The mule-road to the summit of the Riffelberg passed right in front of the chalet, a circumstance which we almost immediately noticed, because a procession of tourists was filing along it pretty much all the time.
"Pretty much" may not be elegant English, but it is high time it was. There is no elegant word or phrase which means just what it means.—M.T.
The chaleteer's business consisted in furnishing refreshments to tourists. My blast had interrupted this trade for a few minutes, by breaking all the bottles on the place; but I gave the man a lot of whiskey to sell for Alpine champagne, and a lot of vinegar which would answer for Rhine wine, consequently trade was soon as brisk as ever.
Leaving the Expedition outside to rest, I quartered myself in the chalet, with Harris, proposing to correct my journals and scientific observations before continuing the ascent.
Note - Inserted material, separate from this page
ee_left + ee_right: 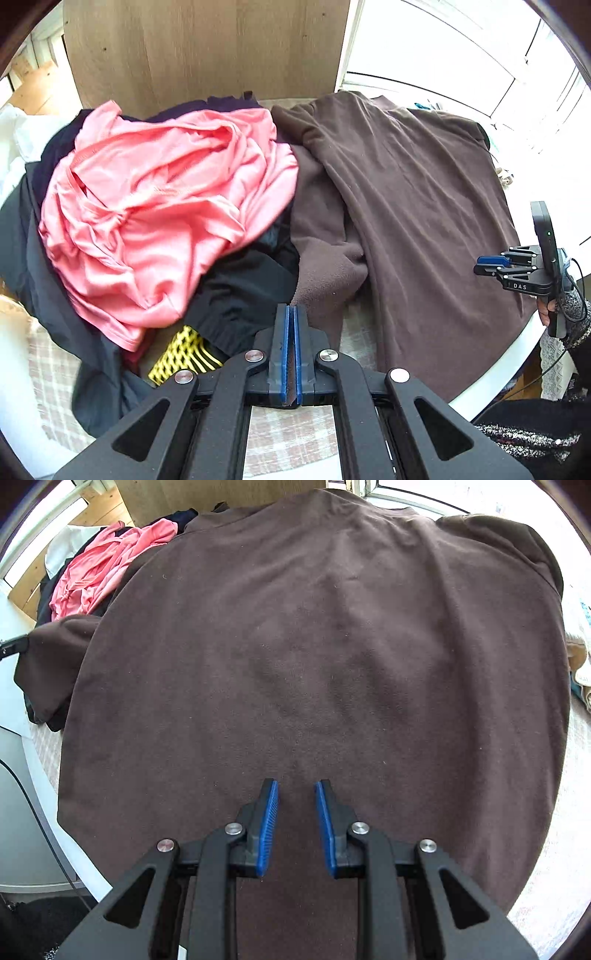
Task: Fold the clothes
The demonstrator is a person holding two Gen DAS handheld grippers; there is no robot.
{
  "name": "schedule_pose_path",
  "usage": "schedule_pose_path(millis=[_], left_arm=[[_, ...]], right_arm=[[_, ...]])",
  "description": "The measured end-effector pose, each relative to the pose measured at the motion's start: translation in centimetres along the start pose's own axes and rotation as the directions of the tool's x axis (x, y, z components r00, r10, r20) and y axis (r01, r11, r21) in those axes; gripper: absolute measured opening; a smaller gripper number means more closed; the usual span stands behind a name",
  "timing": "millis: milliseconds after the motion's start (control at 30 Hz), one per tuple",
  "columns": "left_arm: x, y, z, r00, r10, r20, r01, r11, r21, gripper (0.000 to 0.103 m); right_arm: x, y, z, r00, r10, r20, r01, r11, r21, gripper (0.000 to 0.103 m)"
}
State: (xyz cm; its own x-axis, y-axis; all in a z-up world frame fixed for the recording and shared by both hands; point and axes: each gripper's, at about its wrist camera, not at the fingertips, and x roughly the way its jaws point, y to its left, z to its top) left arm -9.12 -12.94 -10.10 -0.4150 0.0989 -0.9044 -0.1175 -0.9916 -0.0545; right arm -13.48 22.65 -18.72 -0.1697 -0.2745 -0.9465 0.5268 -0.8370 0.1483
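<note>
The brown garment (314,646) lies spread across my bench (495,362), beside a heap topped by a pink garment (166,206). My right tongs (295,794) hover open above the brown cloth; my left tongs (291,317) are clamped on its sleeve end.

pink garment (162,206) heap left of brown fleece (314,664), wooden panel (207,48) behind
</note>
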Motion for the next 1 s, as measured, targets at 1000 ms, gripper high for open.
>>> schedule_pose_path(millis=[1000], left_arm=[[-8.5, 22.7, 11.7, 0.945, 0.256, 0.205, -0.232, 0.963, -0.135, 0.002]], right_arm=[[3.8, 10.2, 30.7, 0.995, 0.092, 0.033, -0.083, 0.975, -0.205, 0.023]])
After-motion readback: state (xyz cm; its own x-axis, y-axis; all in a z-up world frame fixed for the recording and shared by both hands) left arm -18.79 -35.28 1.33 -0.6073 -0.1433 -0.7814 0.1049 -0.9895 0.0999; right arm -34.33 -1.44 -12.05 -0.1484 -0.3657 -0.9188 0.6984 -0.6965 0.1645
I had hardly begun my work when a tall, slender, vigorous American youth of about twenty-three, who was on his way down the mountain, entered and came toward me with that breezy self-complacency which is the adolescent's idea of the well-bred ease of the man of the world. His hair was short and parted accurately in the middle, and he had all the look of an American person who would be likely to begin his signature with an initial, and spell his middle name out. He introduced himself, smiling a smirky smile borrowed from the courtiers of the stage, extended a fair-skinned talon, and while he gripped my hand in it he bent his body forward three times at the hips, as the stage courtier does, and said in the airiest and most condescending and patronizing way—I quite remember his exact language:
"Very glad to make your acquaintance, 'm sure; very glad indeed, assure you. I've read all your little efforts and greatly admired them, and when I heard you were here, I ..."
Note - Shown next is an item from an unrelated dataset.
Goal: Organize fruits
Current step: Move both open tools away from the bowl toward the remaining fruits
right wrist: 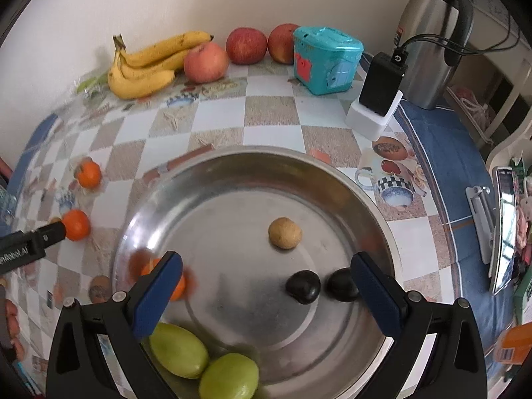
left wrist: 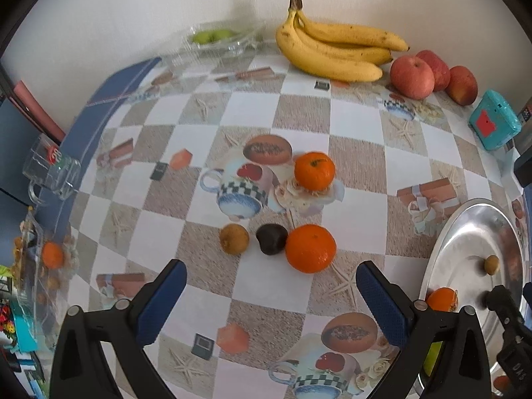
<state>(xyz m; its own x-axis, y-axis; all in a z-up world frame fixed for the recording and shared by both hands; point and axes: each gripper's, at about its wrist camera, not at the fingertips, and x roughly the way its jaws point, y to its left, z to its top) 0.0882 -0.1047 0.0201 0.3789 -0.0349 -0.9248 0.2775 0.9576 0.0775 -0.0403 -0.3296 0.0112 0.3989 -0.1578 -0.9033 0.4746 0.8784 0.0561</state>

I indicated a chair, and he sat down. This grandee was
the grandson of an American of considerable note in his day,
and not wholly forgotten yet—a man who came so near
being a great man that he was quite generally accounted
one while he lived.
I slowly paced the floor, pondering scientific problems, and heard this conversation:
GRANDSON. First visit to Europe?
HARRIS. Mine? Yes.
G.S. (With a soft reminiscent sigh suggestive of bygone joys that may be tasted in their freshness but once.) Ah, I know what it is to you. A first visit!—ah, the romance of it! I wish I could feel it again.
H. Yes, I find it exceeds all my dreams. It is enchantment. I go...
G.S. (With a dainty gesture of the hand signifying "Spare me your callow enthusiasms, good friend.") Yes, _I_ know, I know; you go to cathedrals, and exclaim; and you drag through league-long picture-galleries and exclaim; and you stand here, and there, and yonder, upon historic ground, and continue to exclaim; and you are permeated with your first crude conceptions of Art, and are proud and happy. Ah, yes, proud and happy—that expresses it. Yes-yes, enjoy it—it is right—it is an innocent revel.
H. And you? Don't you do these things now?
G.S. I! Oh, that is VERY good! My dear sir, when you are as old a traveler as I am, you will not ask such a question as that. _I_ visit the regulation gallery, moon around the regulation cathedral, do the worn round of the regulation sights, YET?—Excuse me!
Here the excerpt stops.